不管能不能,他們還是硬著頭皮跟了上去,伸頭是一刀,縮頭也是刀,不如跟著總郡主博一把。
回到信郡,夜已經很深了。
常楚楚剛見到薑小白時,內心確實是歡喜的,後來才發現,他身邊竟多出一個女人來,倆人一路說說笑笑,甚是親密。且這個女人放浪形骸,妖嬈無比,常會旁若無人笑得花枝亂顫,惹得眾人側目,讓她瞧著愈發不順眼。

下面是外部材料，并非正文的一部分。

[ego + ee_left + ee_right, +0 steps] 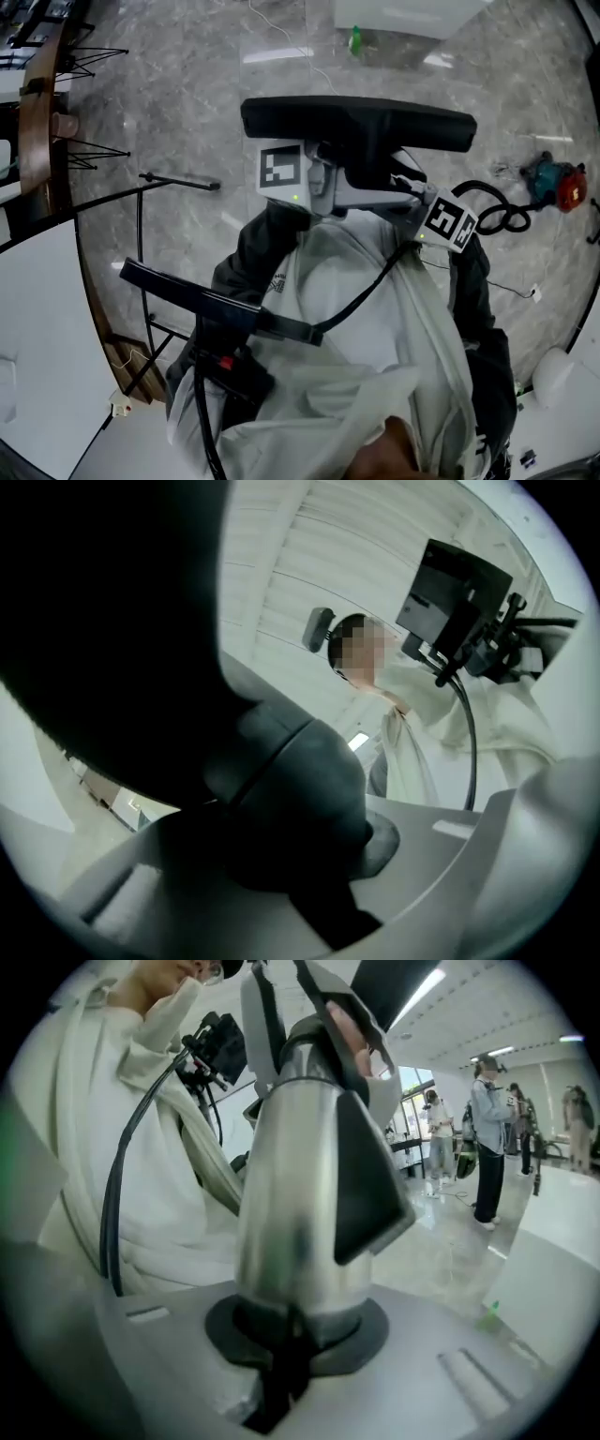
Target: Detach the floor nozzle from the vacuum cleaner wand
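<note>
Noting a wide, flat black floor nozzle (356, 122) just beyond our claws; our left claw (314, 878) pinches its dark rounded neck (281, 794), right claw (291, 1340) pinches the silver wand (295, 1194).

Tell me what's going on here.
A person is holding the front end of a vacuum cleaner up off the floor with two handheld grippers. The left gripper is clamped on the dark neck of the black floor nozzle, and the right gripper is clamped on the silver wand just behind it. The nozzle and wand appear to be joined, not yet pulled apart.
</note>
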A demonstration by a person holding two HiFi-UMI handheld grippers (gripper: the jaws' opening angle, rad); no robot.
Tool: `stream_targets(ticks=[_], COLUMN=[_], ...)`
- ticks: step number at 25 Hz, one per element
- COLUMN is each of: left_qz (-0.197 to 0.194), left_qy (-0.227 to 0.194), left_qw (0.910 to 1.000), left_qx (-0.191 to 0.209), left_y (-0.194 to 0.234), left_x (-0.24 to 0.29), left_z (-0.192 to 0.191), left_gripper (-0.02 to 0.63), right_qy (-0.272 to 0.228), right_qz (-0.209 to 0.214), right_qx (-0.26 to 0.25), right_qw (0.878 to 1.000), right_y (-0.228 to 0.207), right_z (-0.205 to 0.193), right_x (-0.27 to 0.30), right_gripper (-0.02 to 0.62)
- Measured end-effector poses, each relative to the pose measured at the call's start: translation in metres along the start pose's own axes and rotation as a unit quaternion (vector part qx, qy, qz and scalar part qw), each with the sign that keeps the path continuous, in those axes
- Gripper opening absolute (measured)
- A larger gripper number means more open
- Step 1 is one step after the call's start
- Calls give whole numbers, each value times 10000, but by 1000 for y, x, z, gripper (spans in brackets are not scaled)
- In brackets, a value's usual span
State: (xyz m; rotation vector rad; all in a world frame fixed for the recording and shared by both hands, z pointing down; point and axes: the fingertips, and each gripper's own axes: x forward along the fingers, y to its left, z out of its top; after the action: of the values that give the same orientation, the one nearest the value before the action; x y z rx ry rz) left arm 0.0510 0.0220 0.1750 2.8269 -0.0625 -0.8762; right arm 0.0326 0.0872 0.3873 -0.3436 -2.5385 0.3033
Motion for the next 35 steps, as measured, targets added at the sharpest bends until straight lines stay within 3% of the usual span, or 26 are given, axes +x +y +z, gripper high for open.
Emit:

她私下裏偷偷問王青虎,王青虎便告訴她,此人便是玉夫人。
常楚楚整個人就如同掉進了冰窯裏,心都涼透了,真不敢相信,薑小白竟然把那個傳說中的玉夫人帶回來了,真打算結婚了嗎?那她算什麼?或許什麼也不是!
常楚楚都不知道自己是怎麼回到信郡的,渾渾噩噩,心亂如麻,回到房間後,把頭埋進被子裏,號淘大哭,眼淚雖然流了不少,卻帶不走一絲傷心。以前常聽人說,淚水可以止痛,現在才發現,這些都是騙人的,因為她越哭心越痛,如同刀絞一般,痛到她不能呼吸,她實在想不明白,薑小白為什麼寧願喜歡那種看著都水性楊花的女人,也不喜歡她,她哪點不如她?